**Work item**
The full listing, copied exactly, is the required output.

[Opening Provided data section]

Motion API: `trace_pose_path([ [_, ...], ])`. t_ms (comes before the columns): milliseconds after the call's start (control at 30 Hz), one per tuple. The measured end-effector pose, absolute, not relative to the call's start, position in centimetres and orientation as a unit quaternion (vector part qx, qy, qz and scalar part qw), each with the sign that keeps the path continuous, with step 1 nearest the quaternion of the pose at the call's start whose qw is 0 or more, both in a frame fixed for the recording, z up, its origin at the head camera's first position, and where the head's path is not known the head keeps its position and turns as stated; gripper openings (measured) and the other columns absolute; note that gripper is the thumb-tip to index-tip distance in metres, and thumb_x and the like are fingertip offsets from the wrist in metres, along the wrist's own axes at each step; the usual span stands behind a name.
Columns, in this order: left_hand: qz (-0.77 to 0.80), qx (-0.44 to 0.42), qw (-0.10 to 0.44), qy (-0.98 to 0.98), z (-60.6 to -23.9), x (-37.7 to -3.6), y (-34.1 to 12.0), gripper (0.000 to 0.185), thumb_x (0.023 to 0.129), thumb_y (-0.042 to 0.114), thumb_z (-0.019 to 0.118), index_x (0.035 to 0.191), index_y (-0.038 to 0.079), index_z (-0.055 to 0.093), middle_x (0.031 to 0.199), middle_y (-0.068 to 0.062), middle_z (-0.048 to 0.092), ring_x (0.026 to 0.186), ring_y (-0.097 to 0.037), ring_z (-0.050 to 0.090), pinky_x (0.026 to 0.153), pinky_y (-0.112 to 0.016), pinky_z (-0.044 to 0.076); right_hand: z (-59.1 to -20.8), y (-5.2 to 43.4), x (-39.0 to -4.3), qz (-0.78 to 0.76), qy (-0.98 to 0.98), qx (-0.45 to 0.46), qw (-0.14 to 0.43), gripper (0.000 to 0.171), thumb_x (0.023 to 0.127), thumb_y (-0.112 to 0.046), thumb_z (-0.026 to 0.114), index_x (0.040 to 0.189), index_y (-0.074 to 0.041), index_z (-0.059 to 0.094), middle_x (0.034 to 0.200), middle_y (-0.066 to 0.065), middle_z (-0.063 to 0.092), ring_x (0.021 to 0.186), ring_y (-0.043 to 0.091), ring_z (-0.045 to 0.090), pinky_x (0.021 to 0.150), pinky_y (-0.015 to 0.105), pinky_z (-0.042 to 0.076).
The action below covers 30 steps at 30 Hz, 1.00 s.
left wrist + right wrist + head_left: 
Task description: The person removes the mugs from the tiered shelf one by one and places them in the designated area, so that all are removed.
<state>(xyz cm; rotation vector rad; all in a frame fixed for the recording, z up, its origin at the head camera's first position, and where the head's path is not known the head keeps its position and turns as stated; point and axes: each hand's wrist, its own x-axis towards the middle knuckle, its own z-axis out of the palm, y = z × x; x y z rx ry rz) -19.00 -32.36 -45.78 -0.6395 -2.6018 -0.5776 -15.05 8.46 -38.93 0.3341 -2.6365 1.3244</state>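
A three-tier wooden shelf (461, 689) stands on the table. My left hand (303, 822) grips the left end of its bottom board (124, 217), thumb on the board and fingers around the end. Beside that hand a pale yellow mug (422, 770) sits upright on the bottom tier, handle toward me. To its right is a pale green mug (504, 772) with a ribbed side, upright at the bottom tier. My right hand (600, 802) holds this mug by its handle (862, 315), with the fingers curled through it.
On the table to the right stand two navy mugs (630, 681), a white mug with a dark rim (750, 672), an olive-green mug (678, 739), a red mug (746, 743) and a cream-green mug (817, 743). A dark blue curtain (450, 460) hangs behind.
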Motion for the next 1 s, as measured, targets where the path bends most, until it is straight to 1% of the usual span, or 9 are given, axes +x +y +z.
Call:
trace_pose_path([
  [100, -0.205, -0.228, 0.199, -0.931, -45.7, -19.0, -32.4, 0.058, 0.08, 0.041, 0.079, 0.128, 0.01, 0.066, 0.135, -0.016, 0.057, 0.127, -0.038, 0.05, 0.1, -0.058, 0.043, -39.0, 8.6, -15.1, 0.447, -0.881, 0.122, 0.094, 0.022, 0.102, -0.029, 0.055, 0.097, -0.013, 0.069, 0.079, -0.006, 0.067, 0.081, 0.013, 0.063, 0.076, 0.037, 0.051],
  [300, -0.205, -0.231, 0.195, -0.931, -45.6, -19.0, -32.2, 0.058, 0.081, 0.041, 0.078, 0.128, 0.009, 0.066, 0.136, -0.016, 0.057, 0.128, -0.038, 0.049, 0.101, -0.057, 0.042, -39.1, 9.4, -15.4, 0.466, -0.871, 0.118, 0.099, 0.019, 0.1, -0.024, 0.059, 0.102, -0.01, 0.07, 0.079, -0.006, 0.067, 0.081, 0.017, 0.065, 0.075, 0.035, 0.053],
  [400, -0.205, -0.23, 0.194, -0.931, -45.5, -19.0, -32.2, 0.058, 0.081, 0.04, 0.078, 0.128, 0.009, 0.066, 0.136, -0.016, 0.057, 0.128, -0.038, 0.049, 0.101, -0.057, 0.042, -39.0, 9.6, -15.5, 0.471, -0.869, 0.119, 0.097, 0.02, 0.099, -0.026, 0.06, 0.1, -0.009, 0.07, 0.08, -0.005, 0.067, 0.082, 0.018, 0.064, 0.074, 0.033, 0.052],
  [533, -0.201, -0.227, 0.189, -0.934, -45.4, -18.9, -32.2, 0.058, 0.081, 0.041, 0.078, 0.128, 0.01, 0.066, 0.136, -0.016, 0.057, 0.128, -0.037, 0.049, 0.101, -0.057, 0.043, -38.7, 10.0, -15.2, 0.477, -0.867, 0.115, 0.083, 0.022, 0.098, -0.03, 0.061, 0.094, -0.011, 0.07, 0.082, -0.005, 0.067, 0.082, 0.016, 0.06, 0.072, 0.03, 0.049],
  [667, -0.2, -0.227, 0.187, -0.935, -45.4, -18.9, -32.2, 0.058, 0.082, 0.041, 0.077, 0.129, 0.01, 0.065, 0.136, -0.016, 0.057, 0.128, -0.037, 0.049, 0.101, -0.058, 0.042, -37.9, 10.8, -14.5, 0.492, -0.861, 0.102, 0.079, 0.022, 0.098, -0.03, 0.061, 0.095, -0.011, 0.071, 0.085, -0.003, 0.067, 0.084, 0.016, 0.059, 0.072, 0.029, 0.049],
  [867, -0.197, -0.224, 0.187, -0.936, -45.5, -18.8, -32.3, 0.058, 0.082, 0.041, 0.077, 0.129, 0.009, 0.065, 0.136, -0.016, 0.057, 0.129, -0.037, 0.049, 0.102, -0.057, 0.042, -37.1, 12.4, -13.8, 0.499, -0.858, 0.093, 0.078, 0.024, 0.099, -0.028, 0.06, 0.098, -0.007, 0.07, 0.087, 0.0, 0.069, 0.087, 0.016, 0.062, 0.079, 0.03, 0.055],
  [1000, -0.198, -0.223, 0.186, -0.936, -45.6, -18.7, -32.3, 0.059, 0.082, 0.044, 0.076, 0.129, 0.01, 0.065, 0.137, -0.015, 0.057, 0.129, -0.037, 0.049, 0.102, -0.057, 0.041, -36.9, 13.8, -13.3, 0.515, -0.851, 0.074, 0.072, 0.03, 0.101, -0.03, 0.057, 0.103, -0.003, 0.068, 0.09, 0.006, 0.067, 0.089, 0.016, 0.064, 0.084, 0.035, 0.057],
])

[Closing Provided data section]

**Response to the exercise**
Motion API: `trace_pose_path([ [_, ...], ])`. t_ms (comes before the columns): milliseconds after the call's start (control at 30 Hz), one per tuple. The measured end-effector pose, absolute, not relative to the call's start, position in centimetres and orientation as a unit quaternion (vector part qx, qy, qz and scalar part qw), each with the sign that keeps the path continuous, with step 1 nearest the quaternion of the pose at the call's start whose qw is 0 or more, both in a frame fixed for the recording, z up, its origin at the head camera's first position, and where the head's path is not known the head keeps its position and turns as stated; gripper openings (measured) and the other columns absolute; note that gripper is the thumb-tip to index-tip distance in metres, and thumb_x and the like are fingertip offsets from the wrist in metres, along the wrist's own axes at each step; the usual span stands behind a name.
Columns, in this order: left_hand: qz (-0.77 to 0.80), qx (-0.44 to 0.42), qw (-0.10 to 0.44), qy (-0.98 to 0.98), z (-60.6 to -23.9), x (-37.7 to -3.6), y (-34.1 to 12.0), gripper (0.000 to 0.185), thumb_x (0.023 to 0.129), thumb_y (-0.042 to 0.114), thumb_z (-0.019 to 0.118), index_x (0.035 to 0.191), index_y (-0.038 to 0.079), index_z (-0.055 to 0.093), middle_x (0.031 to 0.199), middle_y (-0.068 to 0.062), middle_z (-0.048 to 0.092), ring_x (0.026 to 0.186), ring_y (-0.097 to 0.037), ring_z (-0.050 to 0.090), pinky_x (0.026 to 0.153), pinky_y (-0.112 to 0.016), pinky_z (-0.044 to 0.076); right_hand: z (-59.1 to -20.8), y (-5.2 to 43.4), x (-39.0 to -4.3), qz (-0.78 to 0.76), qy (-0.98 to 0.98), qx (-0.45 to 0.46), qw (-0.14 to 0.43), gripper (0.000 to 0.171), thumb_x (0.023 to 0.127), thumb_y (-0.112 to 0.046), thumb_z (-0.026 to 0.114), index_x (0.040 to 0.189), index_y (-0.074 to 0.041), index_z (-0.059 to 0.094), middle_x (0.034 to 0.200), middle_y (-0.066 to 0.065), middle_z (-0.063 to 0.092), ring_x (0.021 to 0.186), ring_y (-0.043 to 0.091), ring_z (-0.045 to 0.090), pinky_x (0.021 to 0.150), pinky_y (-0.015 to 0.105), pinky_z (-0.042 to 0.076).
The action below covers 30 steps at 30 Hz, 1.00 s.
left wrist + right wrist + head_left: 
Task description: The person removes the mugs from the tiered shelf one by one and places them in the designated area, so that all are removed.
<state>(xyz cm; rotation vector rad; all in a frame fixed for the recording, z up, its origin at the head camera's first position, and where the head's path is not known the head keeps its position and turns as stated; point and axes: each hand's wrist, its own x-axis towards the middle knuckle, its own z-axis out of the palm, y = z × x; x y z rx ry rz) -19.00 -32.36 -45.78 -0.6395 -2.6018 -0.5776 -15.05 8.46 -38.93 0.3341 -2.6365 1.3244</state>
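A three-tier wooden shelf (461, 689) stands on the table. My left hand (303, 822) grips the left end of its bottom board (124, 217), thumb on the board and fingers around the end. Beside that hand a pale yellow mug (422, 770) sits upright on the bottom tier, handle toward me. To its right is a pale green mug (504, 772) with a ribbed side, upright at the bottom tier. My right hand (600, 802) holds this mug by its handle (862, 315), with the fingers curled through it.
On the table to the right stand two navy mugs (630, 681), a white mug with a dark rim (750, 672), an olive-green mug (678, 739), a red mug (746, 743) and a cream-green mug (817, 743). A dark blue curtain (450, 460) hangs behind.
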Motion for the next 1 s, as measured, targets where the path bends most, until it is straight to 1% of the usual span, or 9 are given, axes +x +y +z.
Call:
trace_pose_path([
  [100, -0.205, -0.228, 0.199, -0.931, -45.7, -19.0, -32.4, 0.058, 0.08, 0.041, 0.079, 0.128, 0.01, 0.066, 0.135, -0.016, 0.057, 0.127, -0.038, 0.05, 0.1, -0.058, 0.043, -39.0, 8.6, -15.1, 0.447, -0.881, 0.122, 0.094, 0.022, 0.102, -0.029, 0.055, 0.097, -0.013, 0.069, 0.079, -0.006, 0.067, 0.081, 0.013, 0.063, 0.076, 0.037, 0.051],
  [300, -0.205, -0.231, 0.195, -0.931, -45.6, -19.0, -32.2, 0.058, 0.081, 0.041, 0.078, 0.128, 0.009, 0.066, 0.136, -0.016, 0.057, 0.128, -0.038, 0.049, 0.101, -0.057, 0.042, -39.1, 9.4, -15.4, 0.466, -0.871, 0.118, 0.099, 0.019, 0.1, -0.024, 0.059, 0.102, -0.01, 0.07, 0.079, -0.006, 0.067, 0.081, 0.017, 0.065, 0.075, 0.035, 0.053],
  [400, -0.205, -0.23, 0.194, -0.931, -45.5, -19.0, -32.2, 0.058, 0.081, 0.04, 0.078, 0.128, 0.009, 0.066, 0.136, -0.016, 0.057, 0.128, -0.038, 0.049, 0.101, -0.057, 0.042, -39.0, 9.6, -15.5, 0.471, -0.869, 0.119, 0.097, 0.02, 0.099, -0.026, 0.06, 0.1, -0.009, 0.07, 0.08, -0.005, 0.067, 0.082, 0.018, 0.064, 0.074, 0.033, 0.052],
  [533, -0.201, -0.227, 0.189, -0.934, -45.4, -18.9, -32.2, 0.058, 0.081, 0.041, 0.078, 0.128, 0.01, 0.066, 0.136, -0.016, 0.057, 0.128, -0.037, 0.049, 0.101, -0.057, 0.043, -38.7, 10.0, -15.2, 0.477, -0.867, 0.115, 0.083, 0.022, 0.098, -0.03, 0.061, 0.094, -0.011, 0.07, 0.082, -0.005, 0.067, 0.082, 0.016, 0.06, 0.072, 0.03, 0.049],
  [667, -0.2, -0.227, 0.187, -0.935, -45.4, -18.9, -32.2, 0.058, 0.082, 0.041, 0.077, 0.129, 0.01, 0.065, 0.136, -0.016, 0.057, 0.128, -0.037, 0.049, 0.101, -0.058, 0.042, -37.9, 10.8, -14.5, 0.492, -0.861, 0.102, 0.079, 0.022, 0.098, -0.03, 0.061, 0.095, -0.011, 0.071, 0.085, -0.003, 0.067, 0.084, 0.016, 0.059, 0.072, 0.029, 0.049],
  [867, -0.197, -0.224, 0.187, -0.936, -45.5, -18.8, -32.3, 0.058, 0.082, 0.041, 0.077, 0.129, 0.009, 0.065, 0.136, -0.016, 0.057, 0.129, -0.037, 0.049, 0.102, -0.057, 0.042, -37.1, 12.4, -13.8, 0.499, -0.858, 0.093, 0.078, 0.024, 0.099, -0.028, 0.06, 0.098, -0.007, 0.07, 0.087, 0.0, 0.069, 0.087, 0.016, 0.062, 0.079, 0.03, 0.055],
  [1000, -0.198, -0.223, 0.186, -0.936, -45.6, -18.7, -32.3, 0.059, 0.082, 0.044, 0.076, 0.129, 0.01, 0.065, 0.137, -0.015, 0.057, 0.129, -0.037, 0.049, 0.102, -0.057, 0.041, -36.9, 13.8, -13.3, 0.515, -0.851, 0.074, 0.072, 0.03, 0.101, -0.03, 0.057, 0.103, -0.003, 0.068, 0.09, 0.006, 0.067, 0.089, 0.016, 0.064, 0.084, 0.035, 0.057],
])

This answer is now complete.